--- What is expected ---
In the listing below, a line holding "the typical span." and a line holding "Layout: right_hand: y" mark the range. Retype both exactly, with all lines between them.

------------------------------------------------

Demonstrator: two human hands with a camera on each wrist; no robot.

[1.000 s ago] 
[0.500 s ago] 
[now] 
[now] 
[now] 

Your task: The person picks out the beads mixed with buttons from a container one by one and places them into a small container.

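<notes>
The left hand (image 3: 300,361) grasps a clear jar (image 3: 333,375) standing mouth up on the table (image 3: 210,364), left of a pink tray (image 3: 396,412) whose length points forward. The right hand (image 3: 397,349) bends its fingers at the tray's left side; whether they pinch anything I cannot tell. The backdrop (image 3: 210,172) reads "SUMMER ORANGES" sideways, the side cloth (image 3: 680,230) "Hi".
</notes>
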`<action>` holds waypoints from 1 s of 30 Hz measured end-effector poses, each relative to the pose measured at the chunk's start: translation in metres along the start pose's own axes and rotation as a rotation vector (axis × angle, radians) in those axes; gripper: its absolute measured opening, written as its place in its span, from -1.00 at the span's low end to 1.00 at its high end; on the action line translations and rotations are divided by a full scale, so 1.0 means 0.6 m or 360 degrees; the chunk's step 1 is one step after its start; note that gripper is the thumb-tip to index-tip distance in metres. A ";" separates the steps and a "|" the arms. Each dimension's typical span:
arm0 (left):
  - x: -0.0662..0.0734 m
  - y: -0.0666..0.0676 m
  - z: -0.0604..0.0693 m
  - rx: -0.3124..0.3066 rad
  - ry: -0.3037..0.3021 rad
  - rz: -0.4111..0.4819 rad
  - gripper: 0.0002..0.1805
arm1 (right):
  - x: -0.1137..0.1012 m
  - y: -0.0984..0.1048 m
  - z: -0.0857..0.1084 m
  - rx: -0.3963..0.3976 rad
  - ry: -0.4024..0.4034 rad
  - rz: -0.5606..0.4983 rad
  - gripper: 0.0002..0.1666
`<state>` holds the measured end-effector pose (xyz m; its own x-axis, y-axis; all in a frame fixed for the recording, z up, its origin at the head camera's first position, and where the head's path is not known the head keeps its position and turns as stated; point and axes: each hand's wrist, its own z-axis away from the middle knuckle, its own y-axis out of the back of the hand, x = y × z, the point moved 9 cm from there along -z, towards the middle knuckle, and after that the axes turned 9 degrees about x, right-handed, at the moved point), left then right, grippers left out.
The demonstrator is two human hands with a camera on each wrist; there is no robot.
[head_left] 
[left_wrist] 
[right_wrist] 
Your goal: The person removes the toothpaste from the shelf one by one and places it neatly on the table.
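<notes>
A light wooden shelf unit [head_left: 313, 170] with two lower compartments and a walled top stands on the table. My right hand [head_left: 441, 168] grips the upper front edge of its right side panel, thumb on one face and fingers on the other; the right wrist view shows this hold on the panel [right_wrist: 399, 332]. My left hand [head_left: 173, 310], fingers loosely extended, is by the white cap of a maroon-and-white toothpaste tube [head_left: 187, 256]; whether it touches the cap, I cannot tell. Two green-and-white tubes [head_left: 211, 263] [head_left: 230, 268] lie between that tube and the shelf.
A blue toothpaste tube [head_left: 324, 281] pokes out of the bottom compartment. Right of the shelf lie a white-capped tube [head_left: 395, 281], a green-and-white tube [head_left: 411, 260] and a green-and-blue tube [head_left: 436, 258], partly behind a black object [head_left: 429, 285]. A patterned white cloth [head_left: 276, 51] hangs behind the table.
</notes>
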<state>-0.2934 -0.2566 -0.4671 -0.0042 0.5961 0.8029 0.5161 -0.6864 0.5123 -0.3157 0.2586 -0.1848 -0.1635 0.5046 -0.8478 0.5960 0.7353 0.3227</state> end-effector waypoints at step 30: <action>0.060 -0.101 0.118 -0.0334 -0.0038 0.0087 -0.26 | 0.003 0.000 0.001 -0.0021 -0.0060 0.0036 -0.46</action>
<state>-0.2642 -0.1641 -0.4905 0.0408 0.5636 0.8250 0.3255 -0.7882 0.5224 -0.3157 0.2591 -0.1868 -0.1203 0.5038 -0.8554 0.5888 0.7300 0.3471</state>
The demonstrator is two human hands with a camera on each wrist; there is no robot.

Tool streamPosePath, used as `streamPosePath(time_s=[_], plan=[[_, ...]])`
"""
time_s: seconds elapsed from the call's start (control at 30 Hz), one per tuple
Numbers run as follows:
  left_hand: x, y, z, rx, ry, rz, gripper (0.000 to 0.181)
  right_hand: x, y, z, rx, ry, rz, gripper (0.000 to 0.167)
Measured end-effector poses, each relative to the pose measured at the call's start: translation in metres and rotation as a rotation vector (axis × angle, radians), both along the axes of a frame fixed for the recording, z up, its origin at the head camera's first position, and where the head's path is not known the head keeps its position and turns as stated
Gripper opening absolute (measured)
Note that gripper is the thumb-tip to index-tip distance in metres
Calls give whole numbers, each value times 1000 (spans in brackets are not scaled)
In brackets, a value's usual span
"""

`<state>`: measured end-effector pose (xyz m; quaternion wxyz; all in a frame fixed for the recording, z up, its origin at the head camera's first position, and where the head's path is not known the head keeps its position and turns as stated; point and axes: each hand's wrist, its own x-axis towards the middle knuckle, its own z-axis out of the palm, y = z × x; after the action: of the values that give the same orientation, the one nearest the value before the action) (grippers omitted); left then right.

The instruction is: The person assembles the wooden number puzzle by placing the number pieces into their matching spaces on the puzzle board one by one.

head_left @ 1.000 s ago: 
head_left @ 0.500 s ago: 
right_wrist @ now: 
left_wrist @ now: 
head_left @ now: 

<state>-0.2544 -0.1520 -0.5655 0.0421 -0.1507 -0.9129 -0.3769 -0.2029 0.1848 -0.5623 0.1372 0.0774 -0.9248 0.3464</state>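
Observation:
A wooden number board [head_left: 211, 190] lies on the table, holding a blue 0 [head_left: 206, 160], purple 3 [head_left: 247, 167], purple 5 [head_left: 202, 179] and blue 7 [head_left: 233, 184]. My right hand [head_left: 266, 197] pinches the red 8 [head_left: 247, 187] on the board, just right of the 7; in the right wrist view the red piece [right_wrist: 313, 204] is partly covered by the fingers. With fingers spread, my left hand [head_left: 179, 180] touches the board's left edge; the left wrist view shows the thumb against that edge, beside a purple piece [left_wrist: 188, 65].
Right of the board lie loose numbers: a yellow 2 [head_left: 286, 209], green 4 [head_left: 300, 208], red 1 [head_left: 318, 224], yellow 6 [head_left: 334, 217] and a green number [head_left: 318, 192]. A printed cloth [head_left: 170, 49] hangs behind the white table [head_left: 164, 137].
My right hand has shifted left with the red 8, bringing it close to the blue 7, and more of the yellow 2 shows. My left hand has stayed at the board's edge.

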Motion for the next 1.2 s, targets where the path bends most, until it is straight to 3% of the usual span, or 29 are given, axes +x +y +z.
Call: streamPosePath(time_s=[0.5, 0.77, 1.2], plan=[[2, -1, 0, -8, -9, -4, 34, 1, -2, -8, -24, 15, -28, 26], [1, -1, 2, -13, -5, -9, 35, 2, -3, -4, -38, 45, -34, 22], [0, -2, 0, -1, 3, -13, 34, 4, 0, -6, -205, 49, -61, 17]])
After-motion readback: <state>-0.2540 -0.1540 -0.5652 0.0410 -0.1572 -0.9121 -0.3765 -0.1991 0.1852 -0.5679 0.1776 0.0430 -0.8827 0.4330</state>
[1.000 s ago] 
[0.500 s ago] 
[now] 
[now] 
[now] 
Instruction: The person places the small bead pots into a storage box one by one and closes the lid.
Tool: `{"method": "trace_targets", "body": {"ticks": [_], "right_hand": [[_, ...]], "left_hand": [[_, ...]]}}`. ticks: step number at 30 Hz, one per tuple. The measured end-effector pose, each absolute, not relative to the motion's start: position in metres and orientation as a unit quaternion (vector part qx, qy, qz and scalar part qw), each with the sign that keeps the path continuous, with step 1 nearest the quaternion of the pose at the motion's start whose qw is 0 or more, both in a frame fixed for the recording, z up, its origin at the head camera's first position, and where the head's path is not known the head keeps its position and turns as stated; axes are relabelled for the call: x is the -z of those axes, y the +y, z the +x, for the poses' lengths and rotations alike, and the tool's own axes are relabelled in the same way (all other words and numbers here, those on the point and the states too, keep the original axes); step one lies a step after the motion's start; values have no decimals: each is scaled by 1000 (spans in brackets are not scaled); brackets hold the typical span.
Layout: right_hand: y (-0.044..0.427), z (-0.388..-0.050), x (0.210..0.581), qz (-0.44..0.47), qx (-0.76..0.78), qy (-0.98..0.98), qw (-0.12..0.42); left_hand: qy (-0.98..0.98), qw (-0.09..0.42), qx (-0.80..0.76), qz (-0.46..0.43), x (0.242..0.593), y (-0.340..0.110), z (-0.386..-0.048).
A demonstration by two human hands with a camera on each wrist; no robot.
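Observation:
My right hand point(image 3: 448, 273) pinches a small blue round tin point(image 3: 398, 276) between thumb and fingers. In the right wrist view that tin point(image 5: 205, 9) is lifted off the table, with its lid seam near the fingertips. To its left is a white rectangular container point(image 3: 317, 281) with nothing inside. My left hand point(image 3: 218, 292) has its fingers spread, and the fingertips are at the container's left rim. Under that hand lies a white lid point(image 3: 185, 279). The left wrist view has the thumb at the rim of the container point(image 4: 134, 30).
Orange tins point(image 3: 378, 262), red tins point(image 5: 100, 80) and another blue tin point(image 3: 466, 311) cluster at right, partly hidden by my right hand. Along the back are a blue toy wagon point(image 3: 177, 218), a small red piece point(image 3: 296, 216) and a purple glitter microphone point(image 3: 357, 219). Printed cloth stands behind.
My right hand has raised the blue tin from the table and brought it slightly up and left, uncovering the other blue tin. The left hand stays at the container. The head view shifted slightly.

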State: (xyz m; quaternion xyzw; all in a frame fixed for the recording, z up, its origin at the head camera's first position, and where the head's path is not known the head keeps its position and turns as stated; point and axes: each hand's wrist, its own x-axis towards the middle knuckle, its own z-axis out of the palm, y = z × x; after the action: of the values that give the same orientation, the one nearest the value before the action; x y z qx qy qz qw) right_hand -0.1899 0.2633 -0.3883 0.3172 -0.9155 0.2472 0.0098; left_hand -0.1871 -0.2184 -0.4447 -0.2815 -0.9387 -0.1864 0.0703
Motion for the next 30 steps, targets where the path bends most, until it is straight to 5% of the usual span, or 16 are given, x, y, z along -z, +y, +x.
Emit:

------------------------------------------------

--- Solution to this problem ---
Tool: `{"method": "trace_targets", "body": {"ticks": [_], "right_hand": [[_, ...]], "left_hand": [[_, ...]]}}`. ticks: step number at 30 Hz, one per tuple. The measured end-effector pose, each absolute, not relative to the motion's start: position in metres and orientation as a unit quaternion (vector part qx, qy, qz and scalar part qw), each with the sign that keeps the path continuous, with step 1 nearest the quaternion of the pose at the motion's start whose qw is 0 or more, both in a frame fixed for the recording, z up, its origin at the head camera's first position, and where the head's path is not known the head keeps its position and turns as stated; axes are relabelled for the call: x is the -z of those axes, y the +y, z the +x, for the poses' lengths and rotations alike, and the tool's own axes are relabelled in the same way (all other words and numbers here, those on the point and the states too, keep the original axes); step one lies a step after the motion's start; values have no decimals: each is scaled by 1000 (spans in brackets are not scaled); brackets hold the typical span.
Layout: right_hand: y (-0.044..0.427), z (-0.388..-0.050), x (0.210..0.581), qz (-0.44..0.47), qx (-0.76..0.78), qy (-0.98..0.98), qw (-0.12..0.42); left_hand: qy (-0.98..0.98), qw (-0.09..0.42), qx (-0.80..0.76), qz (-0.46..0.43), x (0.242..0.593), y (-0.340..0.110), z (-0.386..-0.048).

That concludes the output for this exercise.